Lastly, if you’re still wondering whether or not aromatherapy is the “career” choice for you, know it starts with learning how aromatherapy can help you first and foremost before you learn how to use aromatherapy to help others, like your family and community.

That’s why we focus on that in our Healing with Aromatherapy Course, now included with both our Foundations in Aromatherapy Course and our Aromatherapy Practitioner Course.

Learn more about all our programs here.


Some Final Thoughts

The honest truth, like it or not.

Though aromatherapy is a growing field and while essential oils are gaining in popularity and have even become mainstream, being a professional aromatherapist largely exists as a job you must create yourself. 

I can not think of a single professional aromatherapist that I know who doesn’t also have training in another field, whether it is related to the work they do in aromatherapy or not.

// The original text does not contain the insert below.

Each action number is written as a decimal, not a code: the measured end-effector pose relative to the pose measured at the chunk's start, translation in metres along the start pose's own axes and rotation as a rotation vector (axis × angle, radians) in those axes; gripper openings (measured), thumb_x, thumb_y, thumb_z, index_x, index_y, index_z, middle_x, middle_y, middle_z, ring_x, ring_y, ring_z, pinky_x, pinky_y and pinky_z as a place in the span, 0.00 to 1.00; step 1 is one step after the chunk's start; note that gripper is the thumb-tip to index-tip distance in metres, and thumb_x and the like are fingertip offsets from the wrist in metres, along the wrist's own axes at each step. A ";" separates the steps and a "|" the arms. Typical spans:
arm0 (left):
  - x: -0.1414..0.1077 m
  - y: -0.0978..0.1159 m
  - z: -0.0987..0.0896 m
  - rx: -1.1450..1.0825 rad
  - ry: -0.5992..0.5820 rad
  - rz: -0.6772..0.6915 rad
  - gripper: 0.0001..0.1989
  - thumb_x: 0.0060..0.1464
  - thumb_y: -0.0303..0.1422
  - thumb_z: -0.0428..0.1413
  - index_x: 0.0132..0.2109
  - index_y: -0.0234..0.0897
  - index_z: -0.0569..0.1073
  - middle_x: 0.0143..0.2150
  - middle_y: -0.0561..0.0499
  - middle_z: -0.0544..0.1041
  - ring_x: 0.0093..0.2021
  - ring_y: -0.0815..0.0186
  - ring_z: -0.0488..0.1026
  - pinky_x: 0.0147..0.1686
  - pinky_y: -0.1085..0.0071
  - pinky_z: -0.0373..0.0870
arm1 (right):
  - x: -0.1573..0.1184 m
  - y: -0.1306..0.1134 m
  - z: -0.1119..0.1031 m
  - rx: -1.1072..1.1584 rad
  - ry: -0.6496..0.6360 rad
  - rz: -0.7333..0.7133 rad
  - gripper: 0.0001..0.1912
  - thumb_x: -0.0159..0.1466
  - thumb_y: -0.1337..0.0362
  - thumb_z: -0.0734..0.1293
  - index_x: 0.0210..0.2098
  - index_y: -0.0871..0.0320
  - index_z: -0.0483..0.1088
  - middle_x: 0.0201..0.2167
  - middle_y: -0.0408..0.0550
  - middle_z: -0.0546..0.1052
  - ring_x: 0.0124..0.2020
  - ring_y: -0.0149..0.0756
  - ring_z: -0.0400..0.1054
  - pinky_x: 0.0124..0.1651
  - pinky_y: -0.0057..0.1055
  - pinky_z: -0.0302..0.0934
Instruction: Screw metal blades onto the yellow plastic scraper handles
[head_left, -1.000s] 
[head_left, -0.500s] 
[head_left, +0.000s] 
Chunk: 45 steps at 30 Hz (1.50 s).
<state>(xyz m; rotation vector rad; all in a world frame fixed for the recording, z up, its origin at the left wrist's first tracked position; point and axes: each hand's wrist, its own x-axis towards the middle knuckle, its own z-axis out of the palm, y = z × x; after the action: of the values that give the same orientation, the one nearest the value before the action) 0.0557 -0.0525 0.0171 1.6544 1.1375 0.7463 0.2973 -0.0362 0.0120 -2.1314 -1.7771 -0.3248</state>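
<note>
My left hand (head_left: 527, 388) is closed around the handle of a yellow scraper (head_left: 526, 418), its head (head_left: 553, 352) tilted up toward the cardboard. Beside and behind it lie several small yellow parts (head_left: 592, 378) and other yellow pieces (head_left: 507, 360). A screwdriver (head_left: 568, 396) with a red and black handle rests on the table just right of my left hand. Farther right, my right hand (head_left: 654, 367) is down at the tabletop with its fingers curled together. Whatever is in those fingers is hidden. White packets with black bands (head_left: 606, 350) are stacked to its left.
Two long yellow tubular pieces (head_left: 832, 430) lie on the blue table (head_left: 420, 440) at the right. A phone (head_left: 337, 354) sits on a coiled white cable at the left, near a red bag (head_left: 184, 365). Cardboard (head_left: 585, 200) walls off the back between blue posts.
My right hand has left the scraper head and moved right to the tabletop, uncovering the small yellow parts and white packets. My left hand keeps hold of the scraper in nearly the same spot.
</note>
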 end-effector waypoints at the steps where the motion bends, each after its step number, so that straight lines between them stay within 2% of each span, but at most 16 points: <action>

Many who come to aromatherapy already have or are seeking certification and licensure in careers such as nursing, psychology/counseling, massage therapy, pastoral care, physical therapy, yoga/meditation, childcare, veterinarian studies, and many more. 

Unfortunately, though there is an increasing number of “certified aromatherapists” (a term that can indicate a wide range of education experience levels), and the demand for those who hold such designations hasn’t quite caught up. 

Though they do exist, it is rare to find full-time job opportunities for aromatherapists that don’t also include other skill sets such as: writing, marketing, graphic design, data entry, or one of the other vocational skills listed above. 

Most of the aromatherapists I know work for themselves and often have another related job or source of income. We don’t get into this for the money. We followed our interests to find an area of study that has enriched our lives. 

I can’t stress the amount of “unpaid” time is spent by passionate aromatherapists who want to share what they’re learning. 

There’s a certain amount of business savvy that one must harness to be “successful” as an aromatherapist. Unless of course they are lucky enough to find a job, often with a company selling oils, to help write educational marketing content, updated social media, and review the website for compliance. 

The good part is that there are far more of these positions than in years past as companies become more aware of the legal ramifications of making unsubstantiated claims for their products — something that’s way too easy when the owners/managers lack the necessary education. 

I’ve also seen my mom and many colleagues spend countless hours trying to get “good” information out there on the internet to counteract the blatant lies that get spread around. Though we’ve certainly gained students through my mom’s efforts to educate via social media, the return starts to diminish at a certain point. 

No one does this for the money. They do it for the love of the earth, it’s gifts, and the deep desire to help us all heal. 

I hope this has got you thinking more about what you CAN do with aromatherapy, rather than what you can’t. I wanted to make sure of that before you jumped into a program here or anywhere else . 

If you join our program, I want you to join first and foremost for yourself, then for anyone else or a future career. 

Yes, you can most certainly have the aromatherapy job of your dreams and be able to help countless people. 

And we desparately need more educated aromatherapists out there. 

But don’t let these be your only reasons for becoming an aromatherapist. 

Be in this for you, for your own healing. That’s the real career of your lifetime. Let the rest unfold from there.